New York State Court of Claims

New York State Court of Claims

SHEPHERD v. THE STATE OF NEW YORK, #2000-005-523, Claim No. 97504, Motion No. M-60869


Defendant's motion to dismiss claim for failure to state a cause of action is granted.

Case Information

Claimant short name:
Footnote (claimant name) :

Footnote (defendant name) :

Third-party claimant(s):

Third-party defendant(s):

Claim number(s):
Motion number(s):
Cross-motion number(s):

Donald J. Corbett, Jr.
Claimant's attorney:
Eon Shepherd, Pro Se
Defendant's attorney:
Eliot Spitzer, Attorney GeneralBy: Timothy P. Mulvey, Assistant Attorney General
Third-party defendant's attorney:

Signature date:
July 19, 2000

Official citation:

Appellate results:

See also (multicaptioned case)


The following papers, numbered 1 to 5, were read on motion by Defendant for dismissal of the claim:

1, 2 Notice of Motion, Affirmation and Exhibits Annexed

3 Claimant's letter of December 12, 1999

4, 5 Filed Papers: Claim, Answer

Upon the foregoing papers, this motion is granted.

Defendant moves to dismiss the instant claim for the failure to state a cause of action, to wit, the alleged negligence of the State for placing Claimant inside a double-bunk cell with a cigarette smoker.

The Defendant alleges, without dispute, that under the Public Health Law §1399-w, the only recourse an inmate has to challenge smoking policy enforcement in prisons is administrative, unless an injury is alleged. Here Claimant alleges an injury while housed in a double-cell with another inmate who smoked at Auburn Correctional Facility.

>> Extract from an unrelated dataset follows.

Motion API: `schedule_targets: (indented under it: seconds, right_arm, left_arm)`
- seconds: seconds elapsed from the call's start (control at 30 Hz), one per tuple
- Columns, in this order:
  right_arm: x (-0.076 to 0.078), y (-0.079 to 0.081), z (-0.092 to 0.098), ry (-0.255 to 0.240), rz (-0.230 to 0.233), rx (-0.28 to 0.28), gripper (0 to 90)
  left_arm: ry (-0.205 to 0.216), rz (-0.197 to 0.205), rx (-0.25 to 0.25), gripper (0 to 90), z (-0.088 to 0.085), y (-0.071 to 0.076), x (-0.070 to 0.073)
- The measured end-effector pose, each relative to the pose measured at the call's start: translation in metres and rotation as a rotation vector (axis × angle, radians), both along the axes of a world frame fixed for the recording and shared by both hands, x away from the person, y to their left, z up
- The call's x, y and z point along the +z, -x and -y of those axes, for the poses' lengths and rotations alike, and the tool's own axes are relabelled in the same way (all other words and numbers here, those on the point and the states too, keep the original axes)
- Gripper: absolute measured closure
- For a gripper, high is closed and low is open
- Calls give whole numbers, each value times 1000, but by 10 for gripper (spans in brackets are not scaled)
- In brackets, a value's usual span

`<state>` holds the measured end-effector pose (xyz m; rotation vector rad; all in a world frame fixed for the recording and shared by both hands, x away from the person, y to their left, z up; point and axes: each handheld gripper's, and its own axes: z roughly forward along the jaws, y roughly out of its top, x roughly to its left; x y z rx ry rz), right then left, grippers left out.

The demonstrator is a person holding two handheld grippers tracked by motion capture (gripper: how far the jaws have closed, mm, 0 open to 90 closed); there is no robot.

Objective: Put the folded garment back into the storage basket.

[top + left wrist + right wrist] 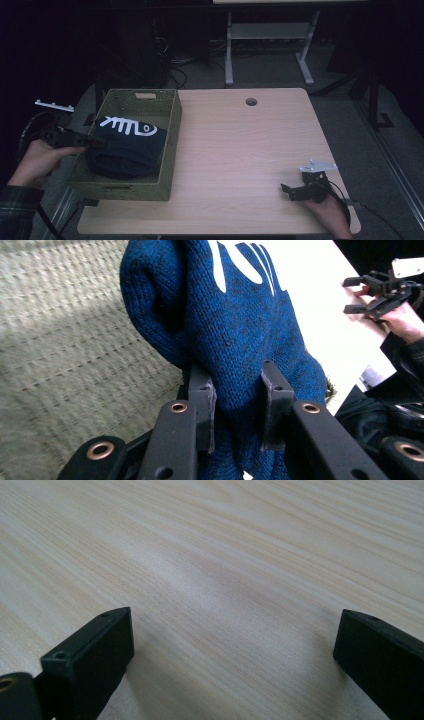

Claimant does allege in his claim, at paragraph 2, that this ... "claim is for negligence of the State for placing Claimant inside a double-bunk cell with a cigarette smoker for a period exceeding (25) twenty-five days." As argued by the Defendant, relying upon Alamin v New York State Dept. Of Correctional Servs., 241 AD2d 586," ... In any event, respondents' noncompliance with the smoking ban does not subject them to legal proceedings or liability (see, Public Health Law §1399-w). Additionally, to the extent permissible, petitioner's causes of action based on tort and contract theories could be pursued only in the Court of Claims."

The Claimant, despite having sought an extension of time, after many months, has not opposed the relief sought, nor distinguished the decisions cited by Defendant in its Memorandum of Law or more particularly, the decision of the Hon. Thomas J. McNamara in Richardson v State of New York, Claim No. 96567, in a decision dated March 31, 1999, appended as Exhibit C to the moving papers. The claimant there alleged that he was an asthmatic and could not tolerate cigarette smoke, yet remained double-bunked with a smoker more than seven days after he had sought a move pursuant to 7 NYCRR 1701.5(d)(10). The court found that while "regulations ... may establish a standard of care and violation of the standard may lead to liability if a common law or statutory duty is breached (citations omitted), regulations, unlike statutes, cannot impliedly create a cause of action (see, Matter of Saladino v Perales, 172 AD2d 841; cf. Ruotolo v State of New York, 141 Misc 2d 111, affd 157 AD2d 452)," and concluded that no liability may be imposed even for a clear violation of the regulation. And, as similarly concluded in Rawlings v State of New York, Claim No. 96967, "[I]nasmuch as there is no duty to provide inmates with smoke free living environment, the claim must be dismissed."

The Defendant's motion seeking dismissal for the failure to state a cause of action (CPLR 3211 [a][7]), preserved in the answer as an affirmative defense, argues that there is no recognized cause of action sounding in negligence based upon the Defendant's alleged failure to properly screen non-smoking inmates, pursuant to double-cell housing regulations. Defendant argues persuasively, and of course without dispute, that the Claimant's rights regarding limitations on smoking in prisons are limited under Article 13-E of the Public Health Law ("The Indoor Clean Air Act"), and that his rights regarding housing are governed by regulation (7 NYCRR § 1701.1, et seq). The Defendant observes that, while not available in this court (Brown v State of New York, 89 NY2d 172), an aggrieved prisoner may bring an action in federal court alleging cruel and unusual punishment from exposure to second-hand smoke, noting that the decisions there rely upon findings of deliberate indifference to serious medical conditions, obvious in contrast to the mere negligence cited here.

Thus, upon review of the claim, and after considering the Defendant's unopposed arguments made before me, I find that the claim fails to state a cause of action. Accordingly, the motion is granted and the claim is dismissed.